__TO DO__: From start to end, write out the following data exactly, apart from its images.

__COLLECTED MATERIAL__:

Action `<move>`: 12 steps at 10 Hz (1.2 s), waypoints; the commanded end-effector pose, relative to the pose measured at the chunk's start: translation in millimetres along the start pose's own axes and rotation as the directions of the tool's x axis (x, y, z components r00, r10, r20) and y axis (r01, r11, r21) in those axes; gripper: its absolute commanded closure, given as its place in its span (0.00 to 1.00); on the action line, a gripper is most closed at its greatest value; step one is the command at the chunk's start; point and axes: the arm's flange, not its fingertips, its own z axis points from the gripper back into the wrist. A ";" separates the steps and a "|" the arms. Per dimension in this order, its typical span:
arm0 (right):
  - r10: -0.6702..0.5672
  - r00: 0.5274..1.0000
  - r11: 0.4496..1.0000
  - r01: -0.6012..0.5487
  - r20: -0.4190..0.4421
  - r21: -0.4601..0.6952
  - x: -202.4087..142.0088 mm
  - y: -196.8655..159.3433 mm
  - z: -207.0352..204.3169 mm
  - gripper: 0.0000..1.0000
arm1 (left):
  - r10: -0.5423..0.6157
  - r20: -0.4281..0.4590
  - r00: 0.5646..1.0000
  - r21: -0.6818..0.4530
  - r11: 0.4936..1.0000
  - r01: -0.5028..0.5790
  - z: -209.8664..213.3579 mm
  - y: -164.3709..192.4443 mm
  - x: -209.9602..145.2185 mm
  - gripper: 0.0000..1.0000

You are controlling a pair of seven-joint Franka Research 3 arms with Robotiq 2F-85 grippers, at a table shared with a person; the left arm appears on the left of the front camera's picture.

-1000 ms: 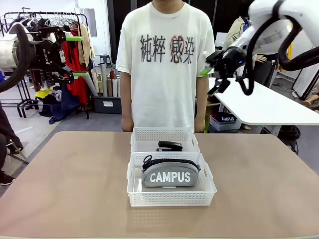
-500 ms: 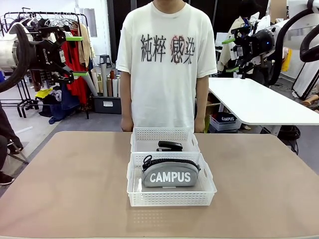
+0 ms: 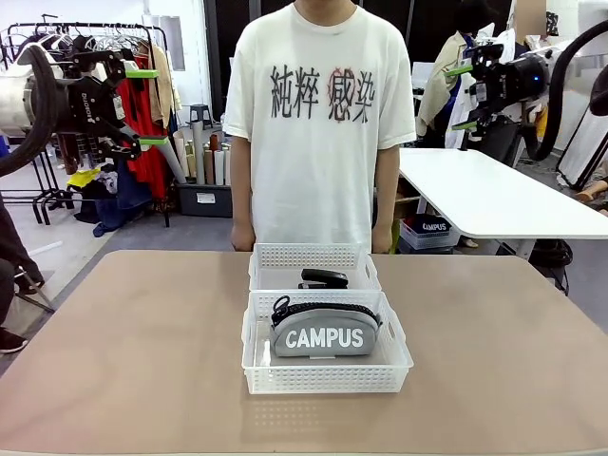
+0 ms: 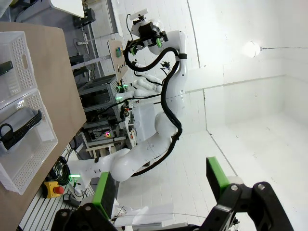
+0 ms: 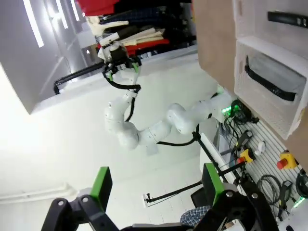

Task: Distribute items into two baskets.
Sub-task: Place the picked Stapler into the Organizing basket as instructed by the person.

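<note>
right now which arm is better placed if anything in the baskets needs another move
Neither by much. The pouch lies in the near basket and the stapler in the far basket, both mid-table. The left gripper and right gripper hang open, raised at opposite sides, about equally far off.

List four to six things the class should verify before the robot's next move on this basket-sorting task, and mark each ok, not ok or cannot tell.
1. Grey pouch lies inside the near basket: ok.
2. Black stapler lies inside the far basket: ok.
3. One item per basket: ok.
4. Left gripper open, empty, raised off the table: ok.
5. Right gripper open, empty, raised: ok.
6. Person's hands behind the far basket, out of the baskets: ok.
</note>
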 end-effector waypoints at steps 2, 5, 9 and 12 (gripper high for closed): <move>0.205 0.976 0.975 -0.210 0.074 0.074 -35.1 -27.8 -16.1 0.00 | -0.002 -0.004 1.000 -0.005 1.000 0.002 0.2 -1.4 -0.5 0.00; 0.308 0.939 0.944 -0.321 0.152 0.074 -52.2 -33.2 -38.4 0.00 | -0.002 -0.004 1.000 -0.005 1.000 0.002 0.2 -1.4 -0.5 0.00; 0.197 0.933 0.972 -0.225 0.301 0.062 -64.6 -18.1 -48.6 0.00 | -0.002 -0.004 1.000 -0.005 1.000 0.002 0.2 -1.4 -0.5 0.00; 0.151 0.932 0.977 -0.193 0.331 0.096 -65.5 -16.6 -48.8 0.00 | -0.002 -0.004 1.000 -0.005 1.000 0.002 0.2 -1.4 -0.5 0.00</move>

__ANSWER TO THE PROBLEM__:
Action `<move>`: 12 steps at 10 Hz (1.2 s), waypoints; the commanded end-effector pose, relative to the pose measured at the chunk's start: translation in millimetres along the start pose's own axes and rotation as the directions of the tool's x axis (x, y, z components r00, r10, r20) and y axis (r01, r11, r21) in those axes; gripper: its absolute commanded closure, given as its place in its span (0.00 to 1.00); on the action line, a gripper is most closed at its greatest value; step one is the command at the chunk's start; point and axes: the arm's flange, not its fingertips, its own z axis points from the gripper back into the wrist. A ";" separates the steps and a "|" the arms. Per dimension in this order, its typical span:
arm0 (right):
  - r10: -0.6702..0.5672
  - r00: 0.5274..1.0000
  - r11: 0.4496..1.0000
  - r01: -0.6012..0.5487
  - r20: -0.4190..0.4421
  - r21: -0.4601..0.6952
  - x: -202.4087..142.0088 mm
  - y: -196.8655..159.3433 mm
  - z: -207.0352..204.3169 mm
  - gripper: 0.0000..1.0000
arm1 (left):
  - r10: -0.5423..0.6157
  - r20: -0.4281..0.4590
  - r00: 0.5646..1.0000
  - r21: -0.6818..0.4530
  - r11: 0.4936..1.0000
  - r01: -0.5028..0.5790
  - z: -209.8664..213.3579 mm
  - y: -164.3709..192.4443 mm
  - x: -209.9602..145.2185 mm
  - gripper: 0.0000..1.0000

You are controlling a pair of seven-joint Franka Research 3 arms with Robotiq 2F-85 grippers, at a table shared with a person; the left arm appears on the left of the front camera's picture.

-1000 ms: 
-500 ms: 
+0 ms: 
+0 ms: 
+0 ms: 

Task: Distribute items into two baskets.
Sub-task: Place the picked Stapler into the Organizing basket as instructed by the person.

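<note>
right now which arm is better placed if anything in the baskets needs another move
Neither by much. The pouch lies in the near basket and the stapler in the far basket, both mid-table. The left gripper and right gripper hang open, raised at opposite sides, about equally far off.

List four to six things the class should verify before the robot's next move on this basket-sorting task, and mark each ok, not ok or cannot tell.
1. Grey pouch lies inside the near basket: ok.
2. Black stapler lies inside the far basket: ok.
3. One item per basket: ok.
4. Left gripper open, empty, raised off the table: ok.
5. Right gripper open, empty, raised: ok.
6. Person's hands behind the far basket, out of the baskets: ok.
</note>
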 end-effector waypoints at steps 2, 5, 9 and 12 (gripper high for closed): <move>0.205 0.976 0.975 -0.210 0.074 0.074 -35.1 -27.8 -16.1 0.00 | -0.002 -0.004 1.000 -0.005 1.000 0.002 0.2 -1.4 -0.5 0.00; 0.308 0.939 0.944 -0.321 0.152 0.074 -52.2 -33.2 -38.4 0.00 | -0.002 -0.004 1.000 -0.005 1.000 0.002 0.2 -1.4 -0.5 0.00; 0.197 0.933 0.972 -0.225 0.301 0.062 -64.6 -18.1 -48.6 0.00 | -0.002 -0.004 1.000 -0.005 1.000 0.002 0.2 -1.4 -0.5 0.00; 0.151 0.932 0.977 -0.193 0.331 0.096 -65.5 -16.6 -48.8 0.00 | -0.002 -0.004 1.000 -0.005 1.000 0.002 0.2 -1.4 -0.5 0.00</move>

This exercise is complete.